The image came into her thoughts: Buried deep in the planet's upper crust, a kind of bacteria, a microscopic lifeform that had all the classic traits of individual neurons… it evolved with the other native lifeforms, infected them over the course of millions of years, created a symbiotic life cycle… took root in their own neural relays until they reached a kind of critical mass, until they were answerable to and controlled by the greater neural biomass.
     There were miles and miles of the bacterial matter coiled far beneath the surface, where it was warm, and moist, and safe.
     Correction: where it believed itself to be safe.
     She struck with a massive telepathic attack.  She felt the hive mind reel under the assault, feel it struggle to meet her attempts to disorient it and shred its neural patterns.  It was unprepared-it had never thought it could be attacked in this way.
     Eyes shut, she heard the creatures stampeding toward her, propelled by fear.
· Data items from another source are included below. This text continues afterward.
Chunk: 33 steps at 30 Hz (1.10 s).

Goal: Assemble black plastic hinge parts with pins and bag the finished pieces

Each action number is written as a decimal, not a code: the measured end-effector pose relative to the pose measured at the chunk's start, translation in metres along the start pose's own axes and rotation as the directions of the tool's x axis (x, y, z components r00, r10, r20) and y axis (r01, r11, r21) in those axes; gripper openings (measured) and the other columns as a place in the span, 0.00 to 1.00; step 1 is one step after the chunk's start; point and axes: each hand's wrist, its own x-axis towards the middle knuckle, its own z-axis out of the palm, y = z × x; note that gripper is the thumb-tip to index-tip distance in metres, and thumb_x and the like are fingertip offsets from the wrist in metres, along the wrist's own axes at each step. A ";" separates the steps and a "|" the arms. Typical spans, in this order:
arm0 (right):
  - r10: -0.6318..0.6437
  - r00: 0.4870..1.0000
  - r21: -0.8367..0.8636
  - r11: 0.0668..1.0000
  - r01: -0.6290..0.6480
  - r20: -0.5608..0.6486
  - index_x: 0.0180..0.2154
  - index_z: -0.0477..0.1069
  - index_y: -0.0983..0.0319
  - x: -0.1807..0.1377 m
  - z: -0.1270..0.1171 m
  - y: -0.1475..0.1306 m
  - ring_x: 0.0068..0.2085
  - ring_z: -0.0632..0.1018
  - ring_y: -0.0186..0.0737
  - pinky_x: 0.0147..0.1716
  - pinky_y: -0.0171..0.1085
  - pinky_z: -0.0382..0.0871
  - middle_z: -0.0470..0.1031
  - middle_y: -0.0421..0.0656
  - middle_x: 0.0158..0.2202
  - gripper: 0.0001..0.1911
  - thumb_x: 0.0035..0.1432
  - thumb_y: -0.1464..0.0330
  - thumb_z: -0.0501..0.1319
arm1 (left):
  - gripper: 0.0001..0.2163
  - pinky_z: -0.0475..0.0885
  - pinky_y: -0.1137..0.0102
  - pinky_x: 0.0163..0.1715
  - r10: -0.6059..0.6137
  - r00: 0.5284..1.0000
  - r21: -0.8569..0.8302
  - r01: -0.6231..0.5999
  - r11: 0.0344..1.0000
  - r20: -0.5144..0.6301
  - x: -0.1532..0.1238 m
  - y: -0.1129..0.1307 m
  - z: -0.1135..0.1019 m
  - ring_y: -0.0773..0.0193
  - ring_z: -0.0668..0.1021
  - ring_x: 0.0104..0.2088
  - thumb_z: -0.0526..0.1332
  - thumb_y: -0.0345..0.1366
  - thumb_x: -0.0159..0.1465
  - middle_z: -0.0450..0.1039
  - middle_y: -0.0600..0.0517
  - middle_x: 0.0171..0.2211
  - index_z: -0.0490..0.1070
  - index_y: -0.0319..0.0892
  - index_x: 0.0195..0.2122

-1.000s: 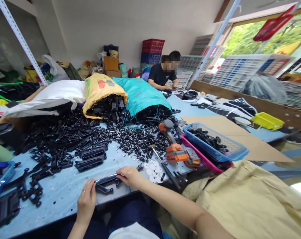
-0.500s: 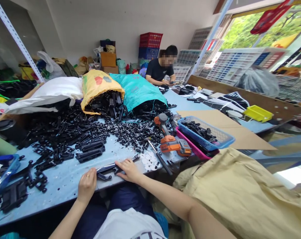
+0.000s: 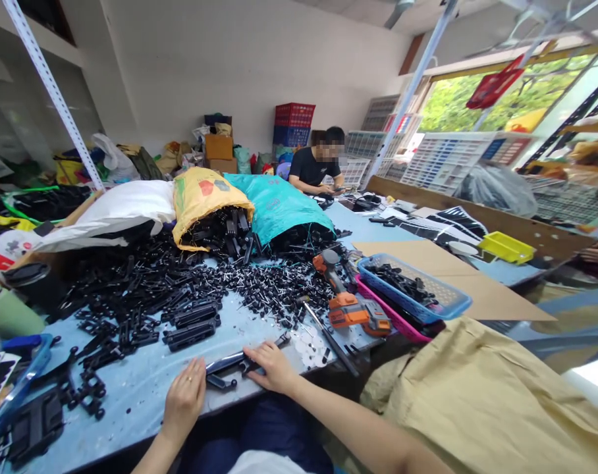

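My left hand (image 3: 184,397) and my right hand (image 3: 273,367) rest at the near edge of the blue table (image 3: 131,375), one at each end of a long black plastic bar (image 3: 227,362) with a shiny strip. The left hand's fingers curl against the bar's left end. On the right end, my right hand's fingers press down. A smaller black part (image 3: 220,382) lies under the bar between the hands. Just beyond lie stacked black bars (image 3: 190,326) and a wide spread of small black parts (image 3: 274,286).
An orange cordless drill (image 3: 351,306) and a metal rod (image 3: 328,332) lie right of my hands. Blue (image 3: 447,304) and pink baskets hold black parts. Yellow (image 3: 205,194), teal (image 3: 279,201) and white sacks spill parts. Another person (image 3: 316,164) sits at the far end.
Both hands stay on the black bar at the table's edge. The camera has tilted upward and shifted, so the whole scene sits lower in the picture.
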 end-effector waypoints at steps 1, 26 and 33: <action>0.006 1.000 -0.005 1.000 -0.006 0.003 0.58 0.58 0.60 0.000 0.001 0.000 0.42 0.71 0.43 0.48 0.45 0.60 0.73 0.47 0.41 0.29 0.57 0.59 0.57 | 0.13 0.73 0.66 0.43 -0.028 1.000 -0.010 0.027 1.000 -0.006 -0.002 0.002 0.002 0.57 0.77 0.46 0.53 0.27 0.63 0.75 0.45 0.45 0.71 0.39 0.47; -0.131 0.984 0.032 0.990 0.136 -0.122 0.57 0.60 0.61 0.024 -0.013 -0.031 0.57 0.65 0.43 0.58 0.50 0.51 0.66 0.51 0.55 0.25 0.61 0.59 0.54 | 0.15 0.69 0.69 0.30 -0.655 0.682 0.040 0.682 0.730 0.326 -0.006 0.049 -0.034 0.61 0.77 0.28 0.50 0.43 0.64 0.73 0.49 0.24 0.68 0.42 0.25; -0.286 0.936 0.179 0.951 0.251 0.206 0.56 0.63 0.61 0.091 0.013 -0.063 0.47 0.74 0.36 0.47 0.34 0.64 0.74 0.46 0.47 0.21 0.66 0.60 0.46 | 0.18 0.68 0.64 0.30 -0.742 0.255 0.400 0.711 0.578 0.620 0.043 0.081 -0.015 0.49 0.79 0.32 0.50 0.44 0.62 0.77 0.39 0.29 0.76 0.38 0.32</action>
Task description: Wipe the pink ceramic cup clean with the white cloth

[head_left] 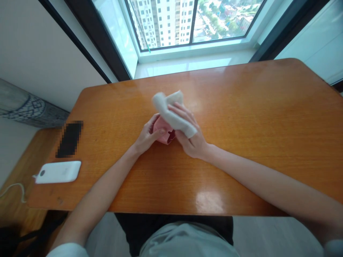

Kill her, kill her, do it now.
     She knelt, dug her fingers into the dirt, and pierced the hard ground with her thoughts.  She was sweating, shaking, but refused to pass out.  Break the neural link, overload the faux-synaptic pathways, neutralize the electro-

chemical transmissions, break, overload, neutralize, break, overload, neutralize…
     Far below, something massive and moist began to tear.
     Blackness surged upward, rising behind her eyes.
     In her mind, a planet screamed.

When she opened her eyes again, G'Kar was standing over her.  They were back in the Na'Toth, and she was covered with biosensors.  She tried to sit up, but the world kicked slantwise beneath her.
     "Don't move," he said.  "I found you on the ground and carried you back.  Your heart stopped for a moment, and I thought you weren't going to come back."
"… the animals…"  Her voice was thin, a whisper.  Her head was pounding, and there was the coppery taste of blood in her mouth.  Must've popped a vein,  she thought casually.
     "They were wandering around aimlessly when I found you.  Whatever joined them together, it is now gone.  Can you tell me what happened?"
     Between careful sips of water, she did.
     G'Kar digested the information for a moment before saying, "You killed an entire planet?"
     "It pissed me off," she said, and shrugged.  "I killed the main body of the telesymbiotic biomass, but I don't have any illusions that I got all of it.  It'll build back up to critical mass eventually, but it'll take centuries before it can exert enough influence to pull together a new planetary hive mind on the scale of what we saw here."
     She focused on him.  It hurt. "I could feel you talking to the entity toward the end," she said.  "You helped me get in by distracting it.  I don't know what you asked, but it must have been one hell of a question, because nearly all of the entity was focused on it. What was it?"
     "Oh… nothing important," he said, fighting what she suspected was an ironic smile.  "Nothing important at all."
     With that, he turned, headed back into the cockpit, and fired up the engines.
     For the next several minutes, the only sounds in the ship were the roar of the engines, and G'Kar in the forward compartment… laughing.